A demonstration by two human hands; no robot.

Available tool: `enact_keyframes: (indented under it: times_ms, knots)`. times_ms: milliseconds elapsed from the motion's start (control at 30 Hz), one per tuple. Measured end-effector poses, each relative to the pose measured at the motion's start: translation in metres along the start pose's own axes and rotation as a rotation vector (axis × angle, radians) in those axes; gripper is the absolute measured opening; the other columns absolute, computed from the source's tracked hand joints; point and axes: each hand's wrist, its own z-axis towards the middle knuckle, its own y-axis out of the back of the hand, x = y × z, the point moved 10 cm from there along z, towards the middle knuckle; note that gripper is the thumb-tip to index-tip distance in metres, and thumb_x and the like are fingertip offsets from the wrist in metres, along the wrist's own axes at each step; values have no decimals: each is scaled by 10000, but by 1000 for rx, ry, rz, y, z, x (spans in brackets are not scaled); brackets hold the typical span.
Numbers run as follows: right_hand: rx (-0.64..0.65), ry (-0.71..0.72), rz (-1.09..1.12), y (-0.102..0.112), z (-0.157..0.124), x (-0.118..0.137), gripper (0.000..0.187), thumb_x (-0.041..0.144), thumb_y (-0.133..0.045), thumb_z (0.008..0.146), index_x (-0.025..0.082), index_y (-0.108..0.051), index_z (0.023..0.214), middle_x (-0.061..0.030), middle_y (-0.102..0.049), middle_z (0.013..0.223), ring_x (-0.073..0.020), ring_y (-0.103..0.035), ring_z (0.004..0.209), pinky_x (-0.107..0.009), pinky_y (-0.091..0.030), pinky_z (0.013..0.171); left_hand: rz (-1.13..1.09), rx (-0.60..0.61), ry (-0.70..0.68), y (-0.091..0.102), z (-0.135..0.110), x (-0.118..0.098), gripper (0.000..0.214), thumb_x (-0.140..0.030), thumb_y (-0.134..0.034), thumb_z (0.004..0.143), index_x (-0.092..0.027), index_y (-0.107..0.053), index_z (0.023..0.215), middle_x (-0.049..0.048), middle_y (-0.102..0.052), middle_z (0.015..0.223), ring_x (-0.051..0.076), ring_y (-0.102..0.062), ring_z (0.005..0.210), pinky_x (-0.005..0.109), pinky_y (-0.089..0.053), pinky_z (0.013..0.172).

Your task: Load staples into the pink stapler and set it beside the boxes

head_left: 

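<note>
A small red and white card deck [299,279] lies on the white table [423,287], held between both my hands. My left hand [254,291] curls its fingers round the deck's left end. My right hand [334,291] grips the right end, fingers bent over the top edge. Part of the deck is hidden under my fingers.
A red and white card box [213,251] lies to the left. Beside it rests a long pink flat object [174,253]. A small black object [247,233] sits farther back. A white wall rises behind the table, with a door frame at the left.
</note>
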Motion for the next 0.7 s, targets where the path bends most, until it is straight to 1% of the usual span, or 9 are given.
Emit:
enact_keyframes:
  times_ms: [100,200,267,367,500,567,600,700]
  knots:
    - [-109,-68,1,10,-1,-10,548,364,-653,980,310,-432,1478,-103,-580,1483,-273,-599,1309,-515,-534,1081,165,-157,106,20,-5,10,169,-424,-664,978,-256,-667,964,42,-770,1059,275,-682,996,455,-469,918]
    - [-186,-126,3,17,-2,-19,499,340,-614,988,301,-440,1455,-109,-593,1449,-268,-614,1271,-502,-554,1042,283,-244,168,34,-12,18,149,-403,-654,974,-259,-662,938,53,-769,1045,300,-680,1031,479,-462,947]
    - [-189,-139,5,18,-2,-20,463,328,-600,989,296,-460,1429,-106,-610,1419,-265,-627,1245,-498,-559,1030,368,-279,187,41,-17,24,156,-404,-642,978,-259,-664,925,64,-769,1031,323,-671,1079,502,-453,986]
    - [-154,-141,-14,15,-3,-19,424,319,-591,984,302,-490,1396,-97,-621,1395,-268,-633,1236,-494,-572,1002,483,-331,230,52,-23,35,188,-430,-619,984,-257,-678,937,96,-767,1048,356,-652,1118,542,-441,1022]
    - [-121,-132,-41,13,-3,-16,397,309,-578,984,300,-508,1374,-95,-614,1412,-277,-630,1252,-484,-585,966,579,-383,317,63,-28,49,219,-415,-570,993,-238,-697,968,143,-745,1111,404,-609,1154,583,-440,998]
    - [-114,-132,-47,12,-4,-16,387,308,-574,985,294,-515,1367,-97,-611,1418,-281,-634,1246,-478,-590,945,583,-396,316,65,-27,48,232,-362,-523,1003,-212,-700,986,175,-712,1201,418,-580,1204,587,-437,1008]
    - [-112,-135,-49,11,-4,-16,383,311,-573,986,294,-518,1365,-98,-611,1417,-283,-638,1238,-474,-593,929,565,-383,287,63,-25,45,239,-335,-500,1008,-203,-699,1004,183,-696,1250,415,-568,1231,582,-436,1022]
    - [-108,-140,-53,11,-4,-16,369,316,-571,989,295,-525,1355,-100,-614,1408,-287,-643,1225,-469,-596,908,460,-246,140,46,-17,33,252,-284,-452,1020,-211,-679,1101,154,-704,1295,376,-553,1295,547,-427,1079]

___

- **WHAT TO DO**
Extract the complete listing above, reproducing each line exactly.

- **ANSWER**
A demonstration by two human hands; no robot.

Available tool: `enact_keyframes: (indented under it: times_ms, knots)`. times_ms: milliseconds elapsed from the motion's start (control at 30 Hz), one per tuple. Measured end-effector poses, each relative to the pose measured at the motion's start: translation in metres along the start pose's own axes and rotation as a rotation vector (axis × angle, radians) in those axes; gripper is the absolute measured opening; the other columns absolute, computed from the source's tracked hand joints; point and axes: each hand's wrist, its own z-axis towards the middle knuckle, its own y-axis out of the back of the hand, x = y × z, the point moved 10 cm from there along z, towards the middle knuckle; note that gripper is the thumb-tip to index-tip distance in metres, and thumb_x and the like are fingertip offsets from the wrist in metres, along the wrist's own axes at each step; values have no decimals: each is scaled by 10000, but by 1000 for rx, ry, rz, y, z, x (spans in brackets are not scaled); brackets hold the typical span.
Numbers run as follows: right_hand: rx (-0.64..0.65), ry (-0.71..0.72), rz (-1.09..1.12), y (-0.102..0.112), z (-0.157..0.124), x (-0.118..0.137), gripper (0.000..0.187), thumb_x (-0.041..0.144), thumb_y (-0.133..0.045), thumb_z (0.008..0.146), index_x (-0.025..0.082), index_y (-0.108..0.051), index_z (0.023..0.214), middle_x (-0.061..0.030), middle_y (-0.102..0.049), middle_z (0.013..0.223), ring_x (-0.073..0.020), ring_y (-0.103..0.035), ring_z (0.004..0.209), pinky_x (-0.107..0.009), pinky_y (-0.091..0.030), pinky_z (0.013..0.171); left_hand: rz (-1.13..1.09), rx (-0.60..0.61), ry (-0.70..0.68), y (-0.091..0.102), z (-0.135..0.110), x (-0.118..0.098), gripper (0.000..0.214), thumb_x (-0.140..0.030), thumb_y (-0.134..0.034), thumb_z (0.004..0.143), index_x (-0.092..0.027), index_y (-0.107..0.053), index_z (0.023..0.215), middle_x (-0.049..0.048), middle_y (-0.102..0.052), middle_z (0.015..0.223), ring_x (-0.051..0.076), ring_y (-0.102..0.062), ring_z (0.005..0.210), pinky_x (-0.005..0.109), pinky_y (-0.089..0.053), pinky_z (0.013..0.172).

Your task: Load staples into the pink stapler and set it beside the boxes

head_left: 

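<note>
A small red and white card deck [299,279] lies on the white table [423,287], held between both my hands. My left hand [254,291] curls its fingers round the deck's left end. My right hand [334,291] grips the right end, fingers bent over the top edge. Part of the deck is hidden under my fingers.
A red and white card box [213,251] lies to the left. Beside it rests a long pink flat object [174,253]. A small black object [247,233] sits farther back. A white wall rises behind the table, with a door frame at the left.
</note>
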Motion for the next 0.7 s, targets where the path bends most, until it is straight to 1% of the usual span, or 9 are given.
Emit:
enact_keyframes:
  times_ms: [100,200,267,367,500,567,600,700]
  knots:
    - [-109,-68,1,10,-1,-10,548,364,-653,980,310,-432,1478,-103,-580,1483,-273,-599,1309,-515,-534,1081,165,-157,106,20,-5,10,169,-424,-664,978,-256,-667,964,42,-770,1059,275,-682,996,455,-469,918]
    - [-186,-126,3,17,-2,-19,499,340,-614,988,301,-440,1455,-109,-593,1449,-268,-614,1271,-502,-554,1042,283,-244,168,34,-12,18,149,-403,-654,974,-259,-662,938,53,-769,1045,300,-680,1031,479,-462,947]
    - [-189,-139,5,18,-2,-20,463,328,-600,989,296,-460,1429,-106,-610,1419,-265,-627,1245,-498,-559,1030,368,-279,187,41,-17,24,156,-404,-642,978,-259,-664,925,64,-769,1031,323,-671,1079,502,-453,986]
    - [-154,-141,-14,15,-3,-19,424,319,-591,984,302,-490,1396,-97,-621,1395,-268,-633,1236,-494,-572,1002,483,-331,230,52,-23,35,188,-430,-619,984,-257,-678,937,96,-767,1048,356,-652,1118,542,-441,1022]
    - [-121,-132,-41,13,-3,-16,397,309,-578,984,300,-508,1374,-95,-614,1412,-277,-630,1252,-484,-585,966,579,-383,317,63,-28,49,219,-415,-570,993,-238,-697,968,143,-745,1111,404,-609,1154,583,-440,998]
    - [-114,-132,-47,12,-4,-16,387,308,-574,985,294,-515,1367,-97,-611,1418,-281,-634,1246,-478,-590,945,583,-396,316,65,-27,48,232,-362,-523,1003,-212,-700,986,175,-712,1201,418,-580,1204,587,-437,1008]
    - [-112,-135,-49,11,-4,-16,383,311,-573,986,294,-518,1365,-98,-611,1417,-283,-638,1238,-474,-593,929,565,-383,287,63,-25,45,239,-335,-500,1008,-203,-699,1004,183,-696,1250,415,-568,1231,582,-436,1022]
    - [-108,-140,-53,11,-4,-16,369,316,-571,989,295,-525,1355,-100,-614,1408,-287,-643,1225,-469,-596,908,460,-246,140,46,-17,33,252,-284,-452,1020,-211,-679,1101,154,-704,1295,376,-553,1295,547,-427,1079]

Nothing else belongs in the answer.